Sur ces 55 dossiers, 49 enquêtes sont toujours en cours, 39 sont diligentées en enquête préliminaire, 10 sur commission rogatoire. Depuis sa création, la BNRDF a déjà effectué 93 perquisitions, 64 gardes à vue et 67 personnes sont directement mises en cause par les enquêtes.
L'enjeu fiscal des dossiers a été estimé à plus de 240 millions d'euros de droits fraudés. Bien évidemment, les dossiers sont d'inégale importance : certains, dont la presse s'est fait l'écho, représentent un volume très important ; d'autres sont plus modestes. À ce jour, 5,6 millions d'euros ont d'ores et déjà été saisis.
La BNRDF a achevé six procédures, ce qui signifie qu'elle a remis six dossiers ; à ce jour, les poursuites n'ont pas encore été engagées par les tribunaux. Ces dossiers ont été communiqués à la DGFiP pour qu'elle développe, parallèlement, sa propre procédure fiscale.
Au-delà de ces chiffres, la BNRDF a, au minimum, confirmé à chaque fois les présomptions de fraude ayant conduit l'administration fiscale à déposer plainte au pénal. Dans la majorité des cas, les investigations ont permis de découvrir d'autres faits ayant des conséquences fiscales : des comptes bancaires à l'étranger dissimulés, différents du compte qui est à l'origine de la plainte ; des biens immobiliers dissimulés, des recettes occultes, beaucoup de faux, de la corruption. Systématiquement, dès que l'on diligente une enquête fiscale, on découvre d'autres infractions graves, liées à la fraude fiscale.

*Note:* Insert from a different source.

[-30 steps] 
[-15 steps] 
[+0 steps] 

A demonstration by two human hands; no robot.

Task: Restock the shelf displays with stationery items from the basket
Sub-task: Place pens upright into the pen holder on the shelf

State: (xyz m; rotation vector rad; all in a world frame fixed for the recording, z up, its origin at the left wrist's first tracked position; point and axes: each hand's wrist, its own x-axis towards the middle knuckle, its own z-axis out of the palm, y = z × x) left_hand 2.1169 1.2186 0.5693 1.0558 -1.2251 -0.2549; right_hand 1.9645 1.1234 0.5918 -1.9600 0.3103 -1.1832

Troisièmement, les GIR se consacrent également à la lutte contre la fraude fiscale ; toutefois, je suis un peu embarrassé pour vous parler de ce sujet. Pourquoi ? Parce que les GIR sont répartis sur l'ensemble du territoire. Ils sont au nombre de trente-sept et emploient quarante et un fonctionnaires. Ils ont été mis en place par une circulaire interministérielle du 22 mai 2002. Les fonctionnaires des GIR travaillent toujours en cosaisine avec un service d'enquête territorial. Le GIR est en quelque sorte un apport, un composant supplémentaire de l'enquête, qui travaille surtout sur les aspects financiers, les fraudes, le patrimoine et, bien évidemment, les fraudes fiscales qui sont à la clé.
J'évoque les GIR uniquement parce que la coordination nationale des GIR dépend de ma sous-direction. Il en résulte que très régulièrement - au moins une fois par semaine - j'ai une réunion avec la coordination nationale pour faire le point sur l'activité des GIR sur le territoire français.
Toujours dans le souci de vous communiquer des éléments chiffrés permettant de mesurer objectivement l'activité des différents services, je vous indique que 811 informations ou propositions de vérification fiscale ont été transmises aux services fiscaux en 2011.
Dans les GIR, le représentant des impôts conseille, apporte son expertise, comme c'est le cas à la BNEE, mais il a aussi pour mission de signaler à la DGFiP les cas où un redressement fiscal est susceptible d'être envisagé, en raison d'une fraude révélée à l'occasion de l'enquête.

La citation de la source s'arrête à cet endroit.